2 upvotes, 1 direct replies (showing 1)
View submission: Ask Anything Wednesday - Engineering, Mathematics, Computer Science
I understand that part, but how could we say that its the truck accelerating, and not say, the entire universe around it?
Is the distinction just arbitrary? (This object is rotating because it is experiencing angular acceleration, and it is experiencing angular acceleration because it is rotating.) or is there some larger frame of reference? Perhaps a universal axis that everything exists in relativity to? Maybe that frame of reference is just an average of all the mass in the universe? Beats me.
Comment by jarebear at 25/07/2024 at 13:11 UTC
1 upvotes, 0 direct replies
Visually you can't differentiate the truck or the universe rotating if everything is perfectly rigidly in place (which is impossible, see my next paragraph). However, the truck and anything rigidly attached to it will experience an acceleration (resulting from some force) and the universe will not. So the truck is clearly rotating and the universe is not. We can't say the same thing with linear motion that's constant and requires no acceleration, however.

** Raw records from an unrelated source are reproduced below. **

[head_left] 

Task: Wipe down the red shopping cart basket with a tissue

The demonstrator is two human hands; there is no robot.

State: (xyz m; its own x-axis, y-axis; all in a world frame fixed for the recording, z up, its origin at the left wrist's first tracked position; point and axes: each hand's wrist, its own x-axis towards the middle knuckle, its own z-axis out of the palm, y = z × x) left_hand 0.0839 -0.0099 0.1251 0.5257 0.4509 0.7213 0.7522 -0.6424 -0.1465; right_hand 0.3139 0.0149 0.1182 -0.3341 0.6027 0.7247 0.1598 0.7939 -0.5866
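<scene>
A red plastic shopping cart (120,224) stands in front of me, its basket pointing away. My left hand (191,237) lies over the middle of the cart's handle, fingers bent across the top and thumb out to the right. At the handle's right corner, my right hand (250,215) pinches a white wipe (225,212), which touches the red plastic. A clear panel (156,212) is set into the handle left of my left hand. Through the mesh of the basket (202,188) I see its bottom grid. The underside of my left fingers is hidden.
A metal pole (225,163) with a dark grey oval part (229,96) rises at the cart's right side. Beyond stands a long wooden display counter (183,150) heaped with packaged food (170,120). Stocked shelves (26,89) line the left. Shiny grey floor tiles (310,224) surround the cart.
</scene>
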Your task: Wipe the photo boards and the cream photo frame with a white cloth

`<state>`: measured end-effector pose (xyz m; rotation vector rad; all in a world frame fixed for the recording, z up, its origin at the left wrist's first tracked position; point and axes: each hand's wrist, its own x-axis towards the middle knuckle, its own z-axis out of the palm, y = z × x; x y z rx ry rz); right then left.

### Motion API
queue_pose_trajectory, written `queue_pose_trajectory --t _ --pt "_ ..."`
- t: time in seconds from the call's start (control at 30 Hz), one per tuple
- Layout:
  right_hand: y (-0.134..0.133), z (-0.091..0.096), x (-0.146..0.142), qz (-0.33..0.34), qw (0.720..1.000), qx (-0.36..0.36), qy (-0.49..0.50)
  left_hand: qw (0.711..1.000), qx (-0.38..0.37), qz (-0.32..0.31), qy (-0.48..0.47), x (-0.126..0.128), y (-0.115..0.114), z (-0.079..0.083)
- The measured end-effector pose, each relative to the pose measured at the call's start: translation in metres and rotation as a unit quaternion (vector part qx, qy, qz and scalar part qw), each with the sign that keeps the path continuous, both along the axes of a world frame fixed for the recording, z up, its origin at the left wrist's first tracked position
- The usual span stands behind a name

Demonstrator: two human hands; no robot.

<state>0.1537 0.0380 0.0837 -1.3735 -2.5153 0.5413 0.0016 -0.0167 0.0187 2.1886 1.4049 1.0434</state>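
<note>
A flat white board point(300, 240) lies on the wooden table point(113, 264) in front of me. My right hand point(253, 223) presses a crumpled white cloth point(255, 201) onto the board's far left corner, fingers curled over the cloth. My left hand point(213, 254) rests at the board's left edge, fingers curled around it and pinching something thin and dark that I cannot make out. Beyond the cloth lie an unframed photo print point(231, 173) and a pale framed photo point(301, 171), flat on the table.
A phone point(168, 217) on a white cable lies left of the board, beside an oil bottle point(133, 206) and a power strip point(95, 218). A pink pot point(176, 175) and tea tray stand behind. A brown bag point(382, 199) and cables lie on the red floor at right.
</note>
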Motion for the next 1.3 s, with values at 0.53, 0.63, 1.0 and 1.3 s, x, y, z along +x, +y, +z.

If you want to stick with the visual, no object is absolutely rigid and so everything will undergo some amount of bending or flexing when rotating. For the truck example you'll see things shift or lean slightly but not uniformly since they'll have different stiffnesses so there's no way to "tilt the camera" to make the truck look stationary. It's even more obvious when you drop something onto the truck and from its rotating frame the object goes magically flying away but from the non-rotating frame it just slides off as expected.